Christian Boltanski: No Man’s Land
June 3, 2010 § 1 Comment
Christian Boltanski, No Man’s Land
Park Avenue Armory
May 14 – June 13
Last weekend I walked over to Park Avenue Armory to see Christian Boltanski’s No Man’s Land. Other than reading Dorothy Spears’ New York Times review, I wasn’t familiar with Boltanski’s work ~ but I do have a soft spot for themes such as the arbitrariness of death and survival so it seemed like a good way to spend the day.
The piece incorporates 30 tons of discarded clothing, a 60-foot crane and the sound of human heartbeats. It explores the signature motifs of the artist’s forty-year career – individuality, anonymity, life and death. Visitors are invited to record their own heartbeat and offer it to the artist as he continues to expand his Archives du coeur, a collection of human heartbeats from around the world.
In chatting with one of the guards about the piece- she shared that Boltanski wanted “ordinary people” operating the cranes. The most interesting part for her was that every union crane operator brought a different style to the piece. So each day, the piece was different.
Sadly, I was a little underwhelmed with the installation – wanting and expecting a more layered experience.
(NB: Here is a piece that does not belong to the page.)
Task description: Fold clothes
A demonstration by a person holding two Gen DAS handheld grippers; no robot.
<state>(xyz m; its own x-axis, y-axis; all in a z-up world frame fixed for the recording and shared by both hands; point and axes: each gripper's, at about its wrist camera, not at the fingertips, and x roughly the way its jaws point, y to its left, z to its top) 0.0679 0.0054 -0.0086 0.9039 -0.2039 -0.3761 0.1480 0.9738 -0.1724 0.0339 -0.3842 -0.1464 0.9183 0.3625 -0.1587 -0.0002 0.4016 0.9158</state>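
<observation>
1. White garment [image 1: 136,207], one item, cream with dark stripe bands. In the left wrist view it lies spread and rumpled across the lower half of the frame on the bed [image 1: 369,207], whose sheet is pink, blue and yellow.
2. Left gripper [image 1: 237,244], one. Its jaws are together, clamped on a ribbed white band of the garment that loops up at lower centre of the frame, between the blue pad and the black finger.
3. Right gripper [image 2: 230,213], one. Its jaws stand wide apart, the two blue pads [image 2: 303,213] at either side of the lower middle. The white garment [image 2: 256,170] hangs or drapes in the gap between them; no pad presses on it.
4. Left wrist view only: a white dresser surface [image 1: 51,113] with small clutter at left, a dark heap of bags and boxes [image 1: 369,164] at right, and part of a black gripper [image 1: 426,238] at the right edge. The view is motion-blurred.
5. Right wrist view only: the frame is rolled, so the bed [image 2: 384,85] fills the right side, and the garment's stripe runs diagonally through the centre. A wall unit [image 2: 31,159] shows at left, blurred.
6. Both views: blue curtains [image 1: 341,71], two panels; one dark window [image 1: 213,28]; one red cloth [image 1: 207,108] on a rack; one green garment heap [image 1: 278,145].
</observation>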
“We are all so complicated, and then we die. We are a subject one day, with our vanities, our loves, our worries, and then one day, abruptly, we become nothing but an object, an absolutely disgusting pile of shit. We pass very quickly from one stage to the next. It’s very bizarre. It will happen to all of us, and fairly soon too. We become an object you can handle like a stone, but a stone that was someone.”